Only the lines that hold "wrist" should be in the answer, each copied from the data below.

**** Data ****

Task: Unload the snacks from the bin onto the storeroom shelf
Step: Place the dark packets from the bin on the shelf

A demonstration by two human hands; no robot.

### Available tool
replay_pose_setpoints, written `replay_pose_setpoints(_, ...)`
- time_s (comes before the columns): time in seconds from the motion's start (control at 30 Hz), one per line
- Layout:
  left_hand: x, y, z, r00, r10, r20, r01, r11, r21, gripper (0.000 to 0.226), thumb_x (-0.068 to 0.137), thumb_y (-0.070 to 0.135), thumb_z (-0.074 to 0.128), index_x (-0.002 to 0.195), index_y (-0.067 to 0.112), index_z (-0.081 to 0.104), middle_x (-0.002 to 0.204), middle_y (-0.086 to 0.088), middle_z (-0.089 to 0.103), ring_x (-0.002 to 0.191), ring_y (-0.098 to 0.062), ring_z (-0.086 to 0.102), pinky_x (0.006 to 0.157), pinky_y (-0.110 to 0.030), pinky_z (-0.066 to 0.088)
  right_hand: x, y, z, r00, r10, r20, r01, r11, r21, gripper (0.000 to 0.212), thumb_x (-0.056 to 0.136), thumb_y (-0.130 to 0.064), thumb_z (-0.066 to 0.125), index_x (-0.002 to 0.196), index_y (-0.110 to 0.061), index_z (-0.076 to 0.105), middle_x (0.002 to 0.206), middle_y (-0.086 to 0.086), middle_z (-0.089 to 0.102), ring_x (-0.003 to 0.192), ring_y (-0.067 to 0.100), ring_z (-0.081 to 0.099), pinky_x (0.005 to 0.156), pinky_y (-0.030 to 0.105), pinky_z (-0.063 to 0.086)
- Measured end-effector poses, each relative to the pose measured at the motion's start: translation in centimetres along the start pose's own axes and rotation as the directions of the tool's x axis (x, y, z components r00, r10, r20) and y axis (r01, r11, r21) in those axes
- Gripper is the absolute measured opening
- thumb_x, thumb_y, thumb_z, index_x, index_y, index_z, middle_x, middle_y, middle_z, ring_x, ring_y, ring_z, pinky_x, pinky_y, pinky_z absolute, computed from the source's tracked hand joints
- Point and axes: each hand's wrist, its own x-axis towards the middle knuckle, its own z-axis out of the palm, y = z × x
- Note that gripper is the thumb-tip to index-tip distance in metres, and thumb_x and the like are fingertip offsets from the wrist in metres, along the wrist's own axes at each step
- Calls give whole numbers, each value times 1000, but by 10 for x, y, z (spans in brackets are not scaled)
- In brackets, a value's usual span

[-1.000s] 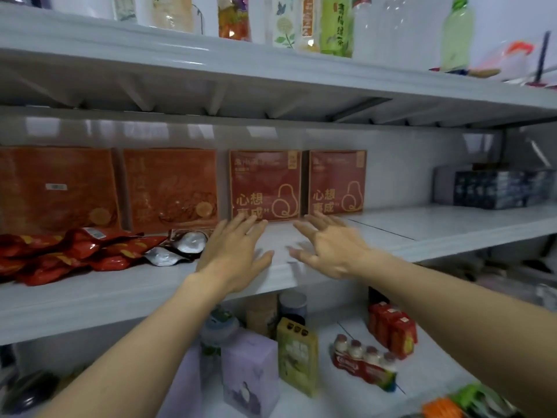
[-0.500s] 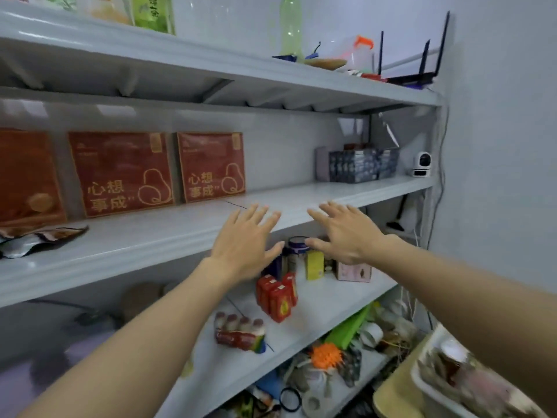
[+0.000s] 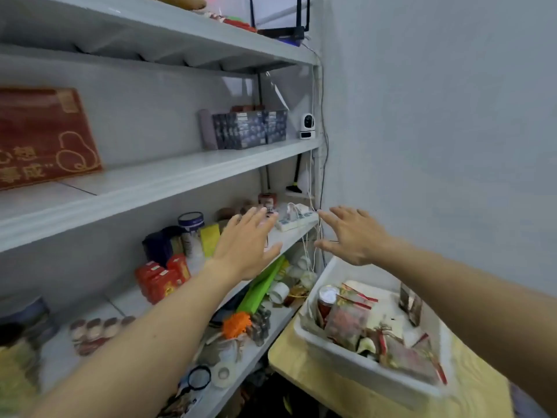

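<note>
Both hands are wide open with fingers spread, and they hold nothing. The left hand hovers in front of the grey metal shelf. The right hand hovers toward 12 o'clock from the white plastic bin.

The bin sits at 5 o'clock in the view, on a pale wooden table. Red and clear snack packets lie inside it.

I think the best next move is to reach down, take 1 packet gently by its sides, and lift it over the rim.

The flat red box at 9 o'clock has gold writing. I can read "想" and "成". The packet labels are too blurry.
</note>
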Motion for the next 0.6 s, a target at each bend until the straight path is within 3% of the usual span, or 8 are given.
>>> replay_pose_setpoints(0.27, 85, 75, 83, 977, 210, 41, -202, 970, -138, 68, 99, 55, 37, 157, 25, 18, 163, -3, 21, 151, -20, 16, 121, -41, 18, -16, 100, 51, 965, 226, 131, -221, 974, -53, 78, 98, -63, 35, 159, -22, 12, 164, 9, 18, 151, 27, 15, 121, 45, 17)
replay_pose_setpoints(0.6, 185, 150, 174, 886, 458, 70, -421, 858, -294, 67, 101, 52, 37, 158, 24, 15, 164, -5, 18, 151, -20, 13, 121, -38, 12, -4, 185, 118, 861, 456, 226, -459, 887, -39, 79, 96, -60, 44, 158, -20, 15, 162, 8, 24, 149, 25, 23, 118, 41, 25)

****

◆ Output of the exercise ◆
- Point and axes: each hand's wrist, its own x-axis towards the middle knuckle, its own z-axis out of the palm, y = z × x
- Note that gripper is the thumb-tip to index-tip distance in metres, and thumb_x and the like are fingertip offsets from the wrist in metres, along the wrist's own axes at each step

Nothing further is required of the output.